Defects in proteins that turn genes on and off are involved in the development of many cancers. Researchers are seeking to develop precision chemotherapy drugs to repair these defective proteins as a new way to stop cancer.
One of these researchers is quantitative biologist H. Courtney Hodges, who was recruited in 2017 to Baylor College of Medicine and MD Anderson Center for Cancer Epigenetics, with the help of a First-Time Tenure-Track Award from CPRIT. He was most recently a postdoctoral fellow in pathology and developmental biology at Stanford University School of Medicine.

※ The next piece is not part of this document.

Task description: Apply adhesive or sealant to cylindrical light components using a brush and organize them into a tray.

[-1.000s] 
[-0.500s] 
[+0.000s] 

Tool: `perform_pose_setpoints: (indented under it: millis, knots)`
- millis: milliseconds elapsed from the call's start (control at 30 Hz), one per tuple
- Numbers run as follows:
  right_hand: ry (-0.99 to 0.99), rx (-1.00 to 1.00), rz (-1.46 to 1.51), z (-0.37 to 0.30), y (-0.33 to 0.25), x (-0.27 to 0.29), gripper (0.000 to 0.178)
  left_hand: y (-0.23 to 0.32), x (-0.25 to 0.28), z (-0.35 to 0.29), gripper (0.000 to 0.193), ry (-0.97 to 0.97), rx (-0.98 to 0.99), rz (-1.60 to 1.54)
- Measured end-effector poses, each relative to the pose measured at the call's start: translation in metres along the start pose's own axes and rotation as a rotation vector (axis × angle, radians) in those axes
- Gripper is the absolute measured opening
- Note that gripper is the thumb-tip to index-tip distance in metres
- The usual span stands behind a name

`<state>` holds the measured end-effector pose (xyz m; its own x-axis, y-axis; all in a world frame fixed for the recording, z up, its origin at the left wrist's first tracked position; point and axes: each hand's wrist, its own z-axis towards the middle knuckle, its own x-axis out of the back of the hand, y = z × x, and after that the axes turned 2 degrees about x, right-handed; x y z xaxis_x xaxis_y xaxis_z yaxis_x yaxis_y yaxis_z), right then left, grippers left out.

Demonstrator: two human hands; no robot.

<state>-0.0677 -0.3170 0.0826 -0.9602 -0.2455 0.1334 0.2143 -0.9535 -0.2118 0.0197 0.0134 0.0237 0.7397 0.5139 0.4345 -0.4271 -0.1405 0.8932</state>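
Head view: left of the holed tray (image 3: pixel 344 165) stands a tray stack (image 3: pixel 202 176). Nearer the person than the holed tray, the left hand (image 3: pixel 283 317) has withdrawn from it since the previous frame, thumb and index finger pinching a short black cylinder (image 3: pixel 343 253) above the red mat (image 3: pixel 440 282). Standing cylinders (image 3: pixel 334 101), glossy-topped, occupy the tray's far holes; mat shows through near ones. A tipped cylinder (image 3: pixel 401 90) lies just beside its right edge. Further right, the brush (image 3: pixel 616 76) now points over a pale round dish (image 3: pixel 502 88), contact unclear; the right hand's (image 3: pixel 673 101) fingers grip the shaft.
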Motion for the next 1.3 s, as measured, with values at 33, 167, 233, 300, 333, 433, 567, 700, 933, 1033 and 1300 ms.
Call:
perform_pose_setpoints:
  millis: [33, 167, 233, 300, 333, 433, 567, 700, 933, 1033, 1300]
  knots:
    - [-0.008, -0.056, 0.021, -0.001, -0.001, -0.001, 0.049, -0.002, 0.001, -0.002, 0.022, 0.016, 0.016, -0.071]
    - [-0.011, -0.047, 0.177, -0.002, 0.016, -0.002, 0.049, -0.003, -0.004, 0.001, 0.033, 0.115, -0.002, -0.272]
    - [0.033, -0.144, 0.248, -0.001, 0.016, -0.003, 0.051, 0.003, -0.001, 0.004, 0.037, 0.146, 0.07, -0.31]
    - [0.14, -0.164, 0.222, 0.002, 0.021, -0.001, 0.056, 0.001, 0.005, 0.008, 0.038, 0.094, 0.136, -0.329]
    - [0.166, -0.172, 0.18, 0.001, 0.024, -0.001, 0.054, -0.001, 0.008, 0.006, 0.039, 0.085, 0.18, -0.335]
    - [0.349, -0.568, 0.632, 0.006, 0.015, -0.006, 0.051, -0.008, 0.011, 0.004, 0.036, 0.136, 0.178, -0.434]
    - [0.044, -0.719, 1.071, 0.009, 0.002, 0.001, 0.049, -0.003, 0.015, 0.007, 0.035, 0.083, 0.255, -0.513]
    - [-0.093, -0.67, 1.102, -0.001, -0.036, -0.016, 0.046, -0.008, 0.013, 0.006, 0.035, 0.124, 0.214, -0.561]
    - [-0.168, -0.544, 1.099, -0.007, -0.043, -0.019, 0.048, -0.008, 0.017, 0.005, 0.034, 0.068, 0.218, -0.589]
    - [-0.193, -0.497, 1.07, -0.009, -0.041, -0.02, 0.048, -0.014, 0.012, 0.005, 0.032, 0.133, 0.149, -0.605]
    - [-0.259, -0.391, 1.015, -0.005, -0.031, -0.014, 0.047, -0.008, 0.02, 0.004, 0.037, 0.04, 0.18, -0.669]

Hodges studies a protein inside cells, called BAF, that is responsible for turning genes on and off. Every cell in the human body has the same DNA, but the pattern of gene expression facilitated by this protein complex is what distinguishes a liver cell from a skin cell or neuron. In about 20 percent of cancers, this protein is altered, and gene control is scrambled.
One of the cancers that Hodges focuses on is a rare but deadly kidney tumor that only occurs in people with sickle-cell trait — an inherited disorder that causes hemoglobin to be irregularly shaped. Patients are typically young African-Americans in their teens or 20s. The cancer is very aggressive, often metastatic at the time it’s diagnosed, and can lead to death within six months. It’s resistant to both standard chemotherapy and immunotherapy.
In this cancer, renal medullary carcinoma, the BAF complex has lost a specific piece, which leads to out-of-control growth of kidney cells. When the BAF protein is functioning normally, it turns genes off. But when the defective form takes over it shuts down the mechanism that stops cells from proliferating. “It’s like cutting the brake line on a car, so it can never stop,” Hodges says. “The engine keeps running.”
Hodges is using microscopy to watch in real time how this protein functions inside cells, and see how the defect affects the physical function of the protein complex. He’s hoping to use this to screen for chemical compounds that might treat disease by repairing certain aspects of BAF’s activity.
“We’d like to see how we could restore the function of this complex,” Hodges says. “Understanding the real vulnerabilities of this cancer will help develop new treatment opportunities.”
What Hodges learns from studying this defective BAF complex could also help in the treatment of other cancers. A kidney cancer that occurs in young children also involves the loss of the same piece of the protein complex in a different context. He’s studying two other childhood cancers, leukemia and neuroblastoma, that are dependent on BAF in different ways. “It’s a key player in many cancers, so we know it’s the right one to focus on,” he says.
Hodges finds the scientific environment at the Texas Medical Center very stimulating. “I can’t think of any other place that has the density — and talent — of people interested in these problems,” he says.
He grew up in Dallas, although he never envisioned himself coming back to Texas. But the CPRIT award allows him the freedom to do ambitious projects that he wouldn’t have been able to do anywhere else. “The funds provided by CPRIT were the most exciting aspect of coming back to Texas,” he says.
He’s received additional funding for his research from both the Gabrielle’s Angel Foundation and the V Foundation for his work on aggressive childhood leukemia and high-risk neuroblastoma.
Hodges studied biochemistry and mathematics, graduating with honors, at Texas A&M University, and completed his Ph.D. in biophysics at the University of California at Berkeley. He was a postdoctoral fellow at Stanford for 7 years before returning to Texas.